La Voix du Nord - 03/04/2008
Imprimer l'article
Ce quatrième arbitre qui chauffe les oreilles
Samedi à Nungesser, c’est un excès de zèle du quatrième arbitre qui a mis le feu aux poudres. Son rôle est remis en cause.

Prévu au départ pour suppléer ses confrères en cas de blessure, l’arbitre du bord de terrain a progressivement glissé dans un rôle d’autorité du banc de touche. Problème, il semble trop souvent préférer la répression à la médiation. Antoine Kombouaré est le principal entraîneur de L1 à le dénoncer mais il n’est pas le seul. Hier, il a d’ailleurs reçu l’appui implicite de son syndicat, l’UNECATEF (Union des entraîneurs et cadres techniques professionnels du football), qui a adressé un courrier officiel intitulé « Trop c’est trop ! » à toutes les instances du football français ainsi qu’au ministre Bernard Laporte.

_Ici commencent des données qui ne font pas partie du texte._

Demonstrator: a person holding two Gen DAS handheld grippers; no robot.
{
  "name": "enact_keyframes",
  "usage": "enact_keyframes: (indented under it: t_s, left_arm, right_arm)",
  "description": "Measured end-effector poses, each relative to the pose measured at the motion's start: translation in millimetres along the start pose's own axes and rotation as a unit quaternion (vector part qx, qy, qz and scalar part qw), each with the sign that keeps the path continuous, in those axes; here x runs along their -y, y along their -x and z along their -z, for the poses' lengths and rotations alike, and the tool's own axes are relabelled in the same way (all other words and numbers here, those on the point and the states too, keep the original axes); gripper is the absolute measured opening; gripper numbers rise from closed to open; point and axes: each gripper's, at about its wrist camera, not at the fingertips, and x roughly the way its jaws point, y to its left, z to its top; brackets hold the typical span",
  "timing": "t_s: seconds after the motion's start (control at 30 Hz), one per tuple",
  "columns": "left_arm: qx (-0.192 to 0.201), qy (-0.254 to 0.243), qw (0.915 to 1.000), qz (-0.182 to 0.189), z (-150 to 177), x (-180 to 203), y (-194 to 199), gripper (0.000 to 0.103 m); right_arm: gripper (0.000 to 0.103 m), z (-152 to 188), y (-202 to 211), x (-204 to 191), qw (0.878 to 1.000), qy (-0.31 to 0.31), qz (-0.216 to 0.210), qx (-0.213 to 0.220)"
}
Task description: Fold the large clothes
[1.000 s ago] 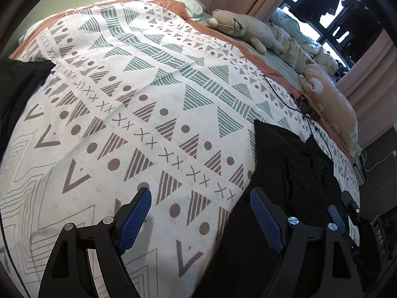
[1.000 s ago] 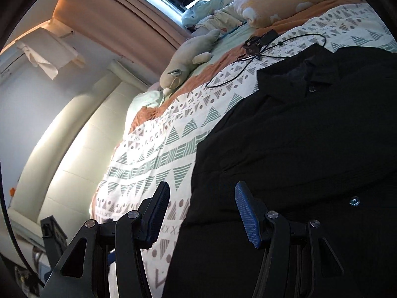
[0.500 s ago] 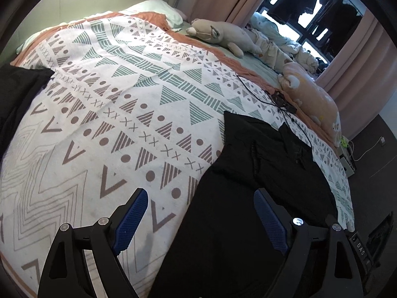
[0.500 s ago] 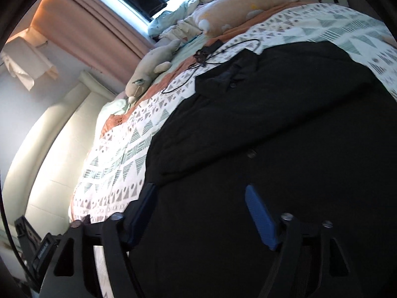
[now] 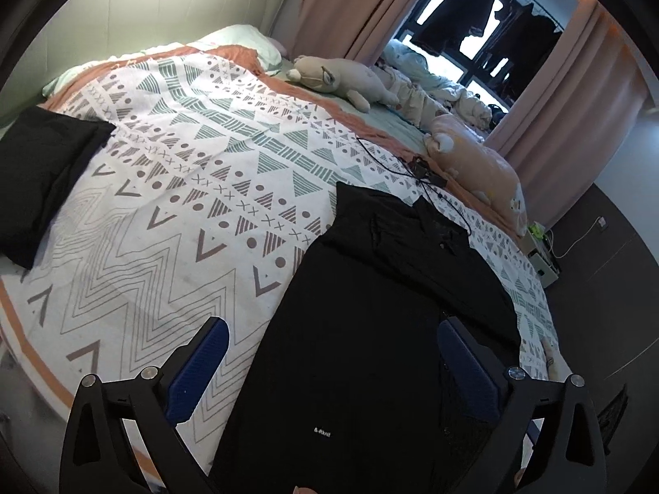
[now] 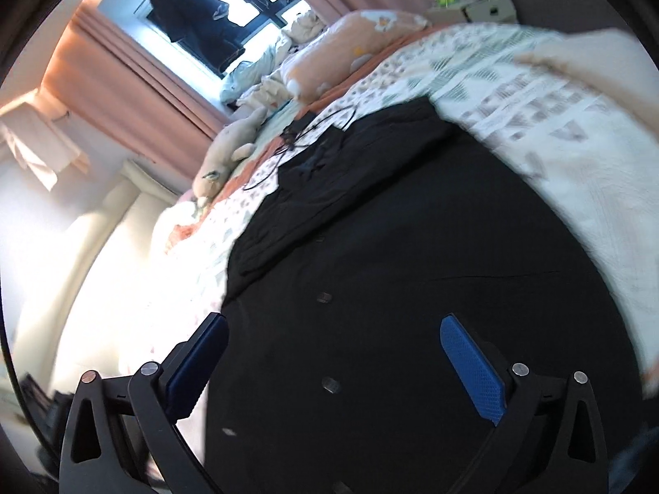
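A large black shirt lies flat on the patterned bedspread, collar toward the far side, hem with a small white label near me. It fills the right wrist view, where its snap buttons show. My left gripper is open and empty, above the shirt's lower left edge. My right gripper is open and empty, above the shirt's button front. A folded black garment lies at the bed's left edge.
Plush toys and crumpled bedding lie along the far side of the bed. A black cable with a small device lies just beyond the shirt collar. Pink curtains frame a window. A box stands on the dark floor right.
Both grippers have pulled back toward the near end of the bed and away from the fabric. The right view has swung over the shirt's front and is blurred by motion.
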Motion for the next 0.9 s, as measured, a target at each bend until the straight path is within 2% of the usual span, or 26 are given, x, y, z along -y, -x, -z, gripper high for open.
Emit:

Pour l’UNECATEF, « Les conditions d’exercice du métier d’entraîneur (…) sont devenues quasiment impossibles (…) . Le quatrième arbitre par manque de dialogue, de psychologie, d’écoute et d’excès de zèle arrive par ses décisions et réactions à exclure l’entraîneur de la zone technique. Il l’empêche ainsi d’exercer son métier, ce qui peut être considéré comme une entrave à la liberté du travail car l’entraîneur est salarié de son club employeur. » Le syndicat rappelle que la particularité de métier d’entraîneur (inscrite dans son contrat de travail) est la présence sur le banc de touche pour des échanges.
L’UNECATEF, qui écrit sous la plume de son vice-président Pierre Repellini, propose de « confier un nouveau rôle de médiateur au délégué officiel et de concentrer le quatrième arbitre à des missions vidéos ». Il s’agit selon le syndicat de « prévenir un brasier sous-jacent qui risquerait d’enflammer tous les entraîneurs et éducateurs ». Les mots sont forts, le problème réel. On attend la suite. • R. G.